Месторождение разрабатывалось открытым способом, уголь залегал по существу на поверхности. В результате сильных дождей потоками воды в угольные карьеры было занесено много земли, и зольность угля, которая и так была высокой, вышла за установленные стандартом пределы.

– Пересмотрите нормы на зольность углей, дайте возможность отгружать уголь, иначе остановится Челябинская электростанция, прекратят работу все заводы Южного Урала, – требовали угольщики.

– Нельзя отправлять на станцию уголь со столь высокой зольностью. Зольность коркинских углей и так поднята до недопустимой величины, поступающее на электростанцию топливо только по наименованию можно считать углём, – раздавались протестующие голоса энергетиков.

– Рассмотрите вопрос и примите решение об отгрузке угля, – предложил нам Вознесенский.

– Не можем. – Почему?

– Потому, что пересматривать стандарт нет оснований.
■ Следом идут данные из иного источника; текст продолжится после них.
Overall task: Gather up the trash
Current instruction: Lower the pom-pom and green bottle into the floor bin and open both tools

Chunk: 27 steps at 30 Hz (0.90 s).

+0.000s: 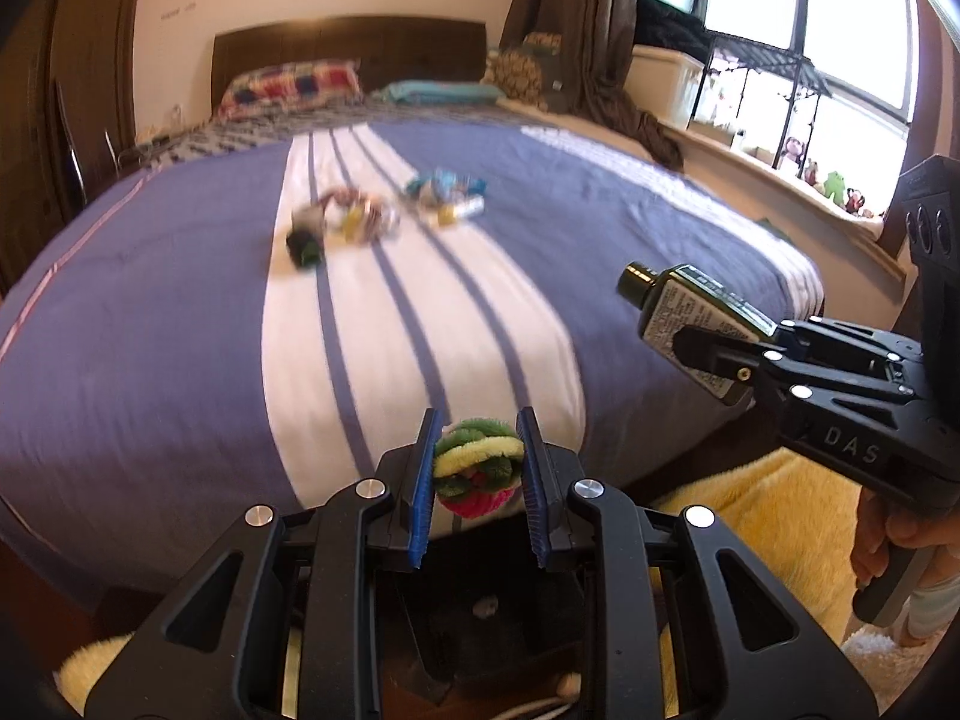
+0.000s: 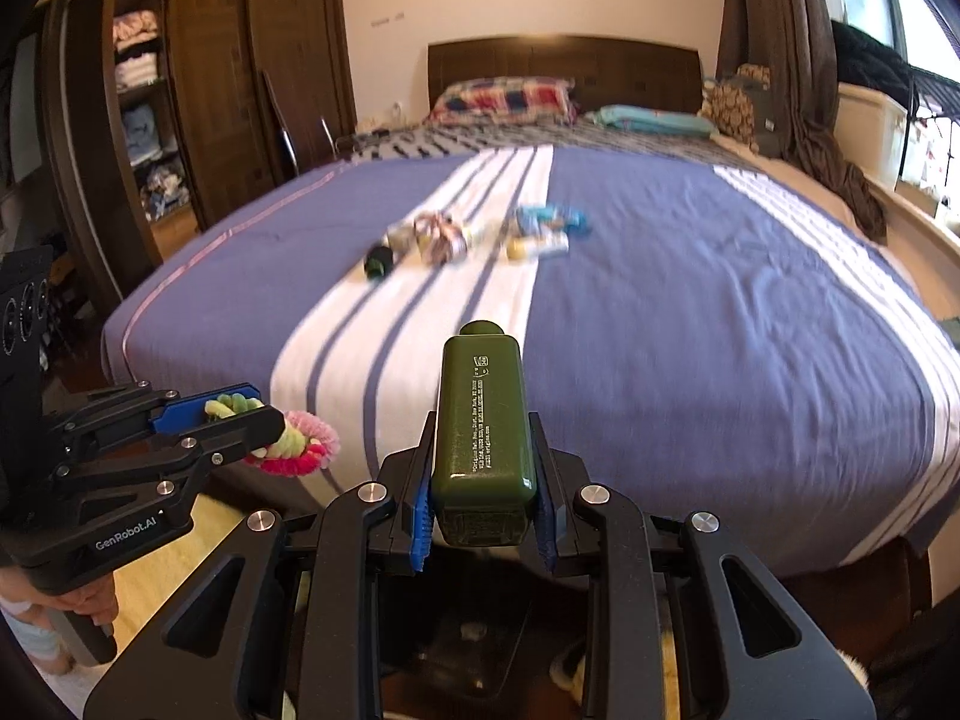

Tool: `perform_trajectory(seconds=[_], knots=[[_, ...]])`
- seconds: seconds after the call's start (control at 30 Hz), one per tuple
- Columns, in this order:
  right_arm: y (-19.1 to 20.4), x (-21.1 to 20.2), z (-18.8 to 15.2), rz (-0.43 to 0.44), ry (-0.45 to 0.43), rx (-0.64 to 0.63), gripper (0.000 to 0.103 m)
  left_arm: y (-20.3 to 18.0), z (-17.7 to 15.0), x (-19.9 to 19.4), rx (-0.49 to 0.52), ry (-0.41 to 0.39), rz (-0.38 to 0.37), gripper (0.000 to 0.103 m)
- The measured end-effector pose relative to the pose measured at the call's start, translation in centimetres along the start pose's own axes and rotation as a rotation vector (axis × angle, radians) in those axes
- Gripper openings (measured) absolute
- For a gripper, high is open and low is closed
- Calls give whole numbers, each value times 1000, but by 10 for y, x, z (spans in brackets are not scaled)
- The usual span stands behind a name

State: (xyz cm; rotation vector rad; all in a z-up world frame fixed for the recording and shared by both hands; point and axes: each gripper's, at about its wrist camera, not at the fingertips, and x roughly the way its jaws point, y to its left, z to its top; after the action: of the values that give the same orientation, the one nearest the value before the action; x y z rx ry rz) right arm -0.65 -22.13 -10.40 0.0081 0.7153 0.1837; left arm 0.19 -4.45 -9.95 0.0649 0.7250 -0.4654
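Litter point(image 2: 474, 234) clutters bed point(image 2: 690, 312); left claw point(image 1: 478, 463) grips chenille flower point(image 1: 477, 467), right claw point(image 2: 483, 468) bottle point(image 2: 483, 414).

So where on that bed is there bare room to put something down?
The bedspread is bare between the trash pile and the near edge, and across its blue right side toward the window. It is crowded only mid-bed, where wrappers and small containers cluster on the white stripes.

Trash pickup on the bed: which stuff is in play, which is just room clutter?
In play:
green bottle, in right claw
fuzzy ball, in left claw
trash pile on the bed

Clutter:
pillows
wardrobe
windowsill toys
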Motion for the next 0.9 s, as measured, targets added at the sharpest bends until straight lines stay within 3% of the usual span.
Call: perform_trajectory(seconds=[0.53,0.9], knots=[[-3,80,-71,32,287,55,27,28,-79,82,-126,245,-29,24],[-4,150,-117,73,509,142,27,32,-126,155,-108,463,-24,24]])
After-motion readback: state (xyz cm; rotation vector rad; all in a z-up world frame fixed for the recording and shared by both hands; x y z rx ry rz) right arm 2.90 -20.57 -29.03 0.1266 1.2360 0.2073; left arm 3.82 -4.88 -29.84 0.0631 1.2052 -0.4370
Речь идёт о том, как поступить с углём, загрязнённым песком и землёй в результате того, что карьер был залит водой. По этому частному случаю решение следует принимать не Комитету стандартов, а какому-то другому правительственному органу, может быть, Госплану или Совету Народных Комиссаров.
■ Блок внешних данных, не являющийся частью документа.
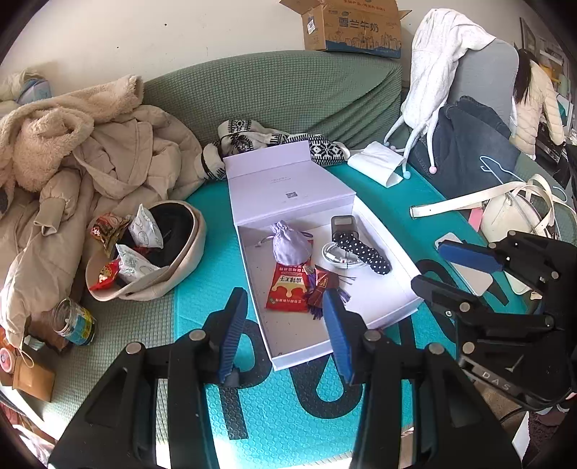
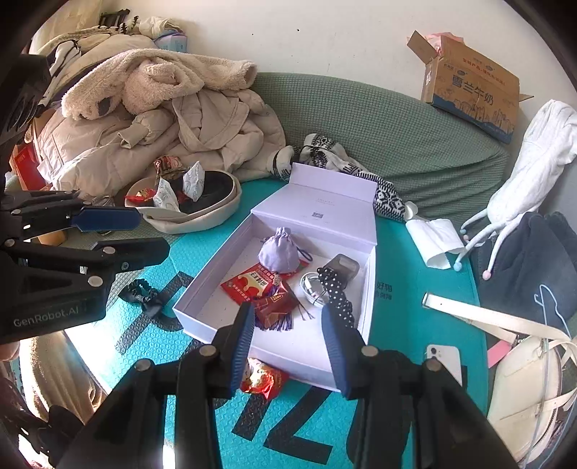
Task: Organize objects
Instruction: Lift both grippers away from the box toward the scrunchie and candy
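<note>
Plain white wall [image 1: 162, 32] ahead; green textured fabric sofa [image 1: 288, 86] below it; teal embossed mat [image 1: 288, 415] underneath; daylight.

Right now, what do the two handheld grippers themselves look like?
Both are black plastic frames with round silver pivot pins and two ribbed blue finger pads. The left gripper has white "GenRobot.AI" lettering on its body; the right gripper reads "DAS". No cables or sleeves show.

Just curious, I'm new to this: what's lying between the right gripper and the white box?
A red snack packet lies on the teal mat, just outside the near wall of the white box, ahead of the right gripper. It shows in the right wrist view.
</note>
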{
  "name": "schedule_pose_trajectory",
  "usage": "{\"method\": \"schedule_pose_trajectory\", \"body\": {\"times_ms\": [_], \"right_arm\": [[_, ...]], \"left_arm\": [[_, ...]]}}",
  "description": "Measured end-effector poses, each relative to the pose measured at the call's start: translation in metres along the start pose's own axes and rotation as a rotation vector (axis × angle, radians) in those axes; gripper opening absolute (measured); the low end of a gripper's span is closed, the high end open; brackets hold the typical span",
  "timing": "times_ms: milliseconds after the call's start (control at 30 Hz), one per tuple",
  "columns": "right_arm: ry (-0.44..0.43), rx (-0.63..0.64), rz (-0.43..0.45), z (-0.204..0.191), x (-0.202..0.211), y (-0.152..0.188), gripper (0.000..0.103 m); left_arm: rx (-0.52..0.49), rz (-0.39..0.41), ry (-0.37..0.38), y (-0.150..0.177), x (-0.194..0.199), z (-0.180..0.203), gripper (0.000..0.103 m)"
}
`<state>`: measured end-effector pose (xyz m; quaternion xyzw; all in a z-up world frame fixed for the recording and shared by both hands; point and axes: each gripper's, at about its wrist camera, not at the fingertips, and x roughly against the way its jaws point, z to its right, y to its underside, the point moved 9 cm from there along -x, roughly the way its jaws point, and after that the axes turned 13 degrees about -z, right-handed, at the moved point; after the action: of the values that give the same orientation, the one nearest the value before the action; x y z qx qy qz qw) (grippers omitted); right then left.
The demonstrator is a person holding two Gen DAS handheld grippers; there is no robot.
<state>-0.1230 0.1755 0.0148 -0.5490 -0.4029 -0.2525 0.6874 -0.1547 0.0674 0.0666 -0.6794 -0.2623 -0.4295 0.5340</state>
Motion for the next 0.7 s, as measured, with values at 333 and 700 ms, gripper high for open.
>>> {"method": "schedule_pose_trajectory", "body": {"times_ms": [333, 700], "right_arm": [[-0.034, -0.017, -0.044, -0.015, -0.019, 0.036, 0.038], [-0.09, -0.045, -0.075, -0.03, -0.041, 0.07, 0.039]], "left_arm": [[0.054, -0.064, 0.052, 0.049, -0.024, -0.003, 0.042], [0.077, -0.117, 0.087, 0.094, -0.054, -0.001, 0.042]]}}
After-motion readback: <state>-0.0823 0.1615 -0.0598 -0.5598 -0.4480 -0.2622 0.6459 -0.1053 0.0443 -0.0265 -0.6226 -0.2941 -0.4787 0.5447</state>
Разгорелись жаркие споры. Представители Комитета стандартов настаивали, что к пересмотру стандарта этот случай не имеет никакого отношения.
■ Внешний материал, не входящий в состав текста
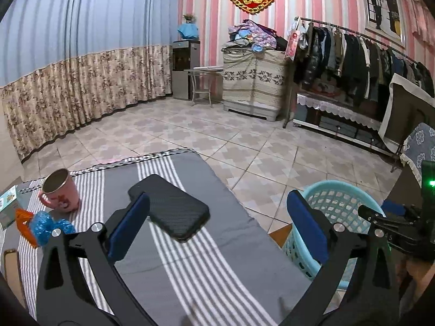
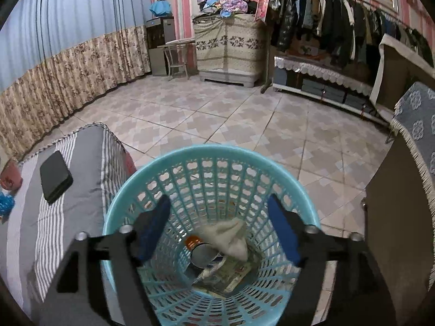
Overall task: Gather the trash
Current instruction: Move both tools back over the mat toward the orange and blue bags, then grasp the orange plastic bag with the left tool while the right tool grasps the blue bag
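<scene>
A light blue plastic waste basket (image 2: pixel 212 163) stands on the floor beside the table. Inside it lie a crumpled white tissue (image 2: pixel 231 237), a can (image 2: pixel 201 255) and some wrappers (image 2: pixel 228 271). My right gripper (image 2: pixel 218 228) hovers over the basket mouth, open, with nothing between its fingers. My left gripper (image 1: pixel 217 225) is open above the striped cloth of the table (image 1: pixel 190 266), empty. On the table's left lie a crumpled blue wrapper (image 1: pixel 47 226) and an orange piece (image 1: pixel 23 221). The basket (image 1: pixel 337 203) and the right gripper (image 1: pixel 391 225) show at the right of the left wrist view.
A black phone (image 1: pixel 171 207) lies on the cloth just ahead of my left fingers. A pink mug (image 1: pixel 59 190) stands at the left, with a small box (image 1: pixel 8 205) beside it. A dark cabinet (image 2: pixel 402 203) with a fringed cover stands right of the basket. Tiled floor stretches beyond.
</scene>
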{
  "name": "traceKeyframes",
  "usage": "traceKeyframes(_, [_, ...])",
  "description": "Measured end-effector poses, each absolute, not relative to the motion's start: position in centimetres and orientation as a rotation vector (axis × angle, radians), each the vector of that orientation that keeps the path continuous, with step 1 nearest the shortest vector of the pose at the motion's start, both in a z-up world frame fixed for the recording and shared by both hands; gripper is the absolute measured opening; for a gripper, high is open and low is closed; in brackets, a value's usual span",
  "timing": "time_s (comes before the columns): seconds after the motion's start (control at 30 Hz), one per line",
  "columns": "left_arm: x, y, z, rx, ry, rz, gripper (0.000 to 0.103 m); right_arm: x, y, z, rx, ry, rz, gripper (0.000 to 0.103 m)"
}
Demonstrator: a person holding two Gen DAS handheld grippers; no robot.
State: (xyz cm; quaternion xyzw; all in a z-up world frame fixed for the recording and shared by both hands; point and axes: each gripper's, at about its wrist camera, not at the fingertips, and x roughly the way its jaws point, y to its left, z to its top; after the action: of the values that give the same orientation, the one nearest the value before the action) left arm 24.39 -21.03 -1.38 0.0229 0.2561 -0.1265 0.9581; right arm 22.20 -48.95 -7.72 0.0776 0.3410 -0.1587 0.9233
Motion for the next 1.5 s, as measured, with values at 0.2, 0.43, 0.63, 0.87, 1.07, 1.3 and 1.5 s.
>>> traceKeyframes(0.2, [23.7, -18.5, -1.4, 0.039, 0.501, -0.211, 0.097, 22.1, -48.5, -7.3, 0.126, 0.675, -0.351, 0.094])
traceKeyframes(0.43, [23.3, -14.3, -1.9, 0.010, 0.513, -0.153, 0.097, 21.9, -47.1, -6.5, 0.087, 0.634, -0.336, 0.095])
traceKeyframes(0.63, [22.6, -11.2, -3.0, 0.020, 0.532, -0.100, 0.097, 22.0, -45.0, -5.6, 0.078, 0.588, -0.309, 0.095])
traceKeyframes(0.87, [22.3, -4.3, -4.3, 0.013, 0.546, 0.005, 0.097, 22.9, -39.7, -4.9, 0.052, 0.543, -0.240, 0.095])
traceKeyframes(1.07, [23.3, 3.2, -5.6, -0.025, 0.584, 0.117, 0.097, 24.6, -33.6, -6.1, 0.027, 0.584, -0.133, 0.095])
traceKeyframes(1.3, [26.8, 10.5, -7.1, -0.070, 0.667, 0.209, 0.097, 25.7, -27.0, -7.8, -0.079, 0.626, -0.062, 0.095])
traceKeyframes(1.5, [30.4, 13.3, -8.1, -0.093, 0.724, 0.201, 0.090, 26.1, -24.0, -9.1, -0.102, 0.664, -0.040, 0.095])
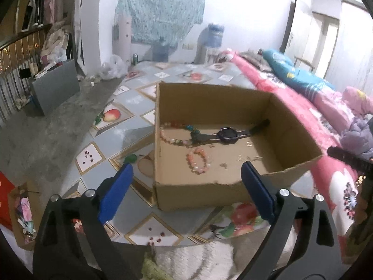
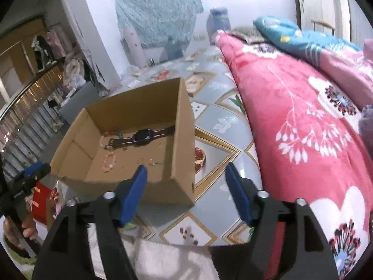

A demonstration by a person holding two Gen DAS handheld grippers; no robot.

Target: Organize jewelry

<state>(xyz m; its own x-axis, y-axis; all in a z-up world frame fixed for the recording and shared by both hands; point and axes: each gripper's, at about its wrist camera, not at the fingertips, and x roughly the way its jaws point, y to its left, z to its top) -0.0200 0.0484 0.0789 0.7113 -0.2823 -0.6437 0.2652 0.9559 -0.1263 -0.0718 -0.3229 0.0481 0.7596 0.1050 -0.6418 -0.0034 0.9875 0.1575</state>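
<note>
An open cardboard box (image 1: 209, 107) (image 2: 184, 140) sits on the patterned bed sheet. On its floor lie a dark watch (image 1: 225, 134) (image 2: 142, 135), a bead necklace (image 1: 167, 133) (image 2: 105, 140), a pink bead bracelet (image 1: 198, 161) (image 2: 109, 161) and several small metal pieces (image 1: 248, 157) (image 2: 149, 162). My left gripper (image 1: 186, 166) hovers open just before the box's near wall, nothing between its blue pads. My right gripper (image 2: 186, 168) is open too, empty, at the box's near right corner. The left gripper (image 2: 30, 172) also shows at the right wrist view's left edge.
A pink floral quilt (image 1: 291, 98) (image 2: 291, 116) and a blue pillow (image 2: 291, 35) fill the bed's right side. Grey floor (image 1: 35, 128) lies left, with a small carton of oddments (image 1: 21, 214). White fluffy cloth (image 1: 198, 256) lies below the grippers. A person's hand (image 2: 25, 231) holds the left gripper.
</note>
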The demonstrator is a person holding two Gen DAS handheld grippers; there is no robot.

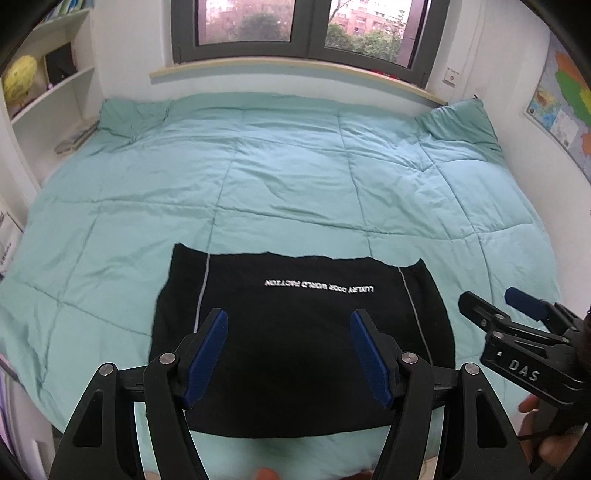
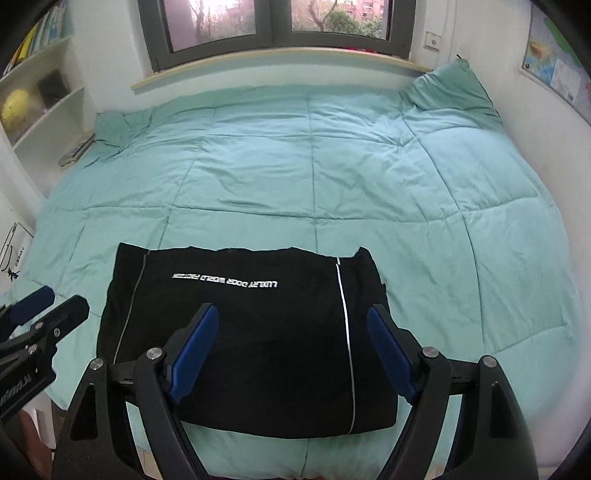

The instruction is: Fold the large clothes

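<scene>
A black garment point(image 1: 295, 332) with white lettering and thin grey stripes lies folded into a flat rectangle on the near part of the bed; it also shows in the right wrist view point(image 2: 251, 332). My left gripper point(image 1: 290, 317) is open and empty, held above the garment's near half. My right gripper point(image 2: 291, 314) is open and empty, also above the garment. The right gripper shows at the right of the left wrist view point(image 1: 495, 295), the left gripper at the left of the right wrist view point(image 2: 62, 295). Neither touches the cloth.
A mint-green quilt point(image 1: 295, 177) covers the whole bed. A green pillow point(image 1: 461, 125) leans at the far right corner. White shelves point(image 1: 55, 96) stand at the left, a window point(image 1: 295, 26) behind, a map point(image 1: 565, 103) on the right wall.
</scene>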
В таких горячих спорах обычно и отыскивались и принимались решения по многим вопросам, а вопросов, охватывающих все отрасли народного хозяйства страны, было много, они возникали непрерывно, иногда неожиданно. Все это требовало большого напряжения от госплановцев и от самого Вознесенского.

Однажды, когда я уже собрался уходить домой – шёл третий час ночи, – раздался телефонный звонок. Звонил Вознесенский:

– Прошу вас прибыть ко мне в Кремль, у меня будут строители – они ставят вопрос о том, чтобы поручить утверждение стандартов по строительству Комитету по делам архитектуры. Как вы на это смотрите?

– Возражаю.

Вознесенский был чем-то взволнован, мой ответ ему явно не понравился:

– Вот приходите и возражайте здесь, на совещании, но вам для возражений следует иметь убедительные доводы.

Ровно в три часа ночи я был в кабинете Вознесенского.

– На вас жалуются, – сказал Вознесенский. – Вы без серьёзных оснований отклоняете проекты стандартов, разработанные строителями. Чего вы цепляетесь за право утверждать стандарты по строительству? Вы ведь не знаете этого дела – вы не строитель, а металлург.

– Вы что же предлагаете, чтобы строители утверждали стандарты по строительству, машиностроители – на машины, а нефтяники – на нефтяные продукты? – возразил я. – Такая практика уже была, но она осуждена, почему и был создан Комитет стандартов. Что же, ликвидировать комитет?

– Я предлагал создать Комитет стандартов, а не вы! – в запальчивости вырвалось у Вознесенского.

– А я и не претендую на авторство, меня назначили на работу в комитет, когда решение о его организации уже было принято. Если вы считаете комитет полезной организацией, тогда ваше отношение надо отнести лично к его председателю. За последние дни я трижды встречался с вами, и каждый раз вы говорили со мной в повышенном тоне.

Вознесенский поднялся и, обращаясь к участникам совещания, в раздражении проговорил:

– Чего он от меня хочет, в чем он меня обвиняет? Я к нему плохо отношусь! Да знаете ли вы, что я хочу предложить вам быть моим заместителем?!

Я был немало удивлён. Но потом посчитал, что Вознесенский сказал эти слова в некотором запале. И, когда заседание кончилось, я вместе с другими поднялся и направился к двери.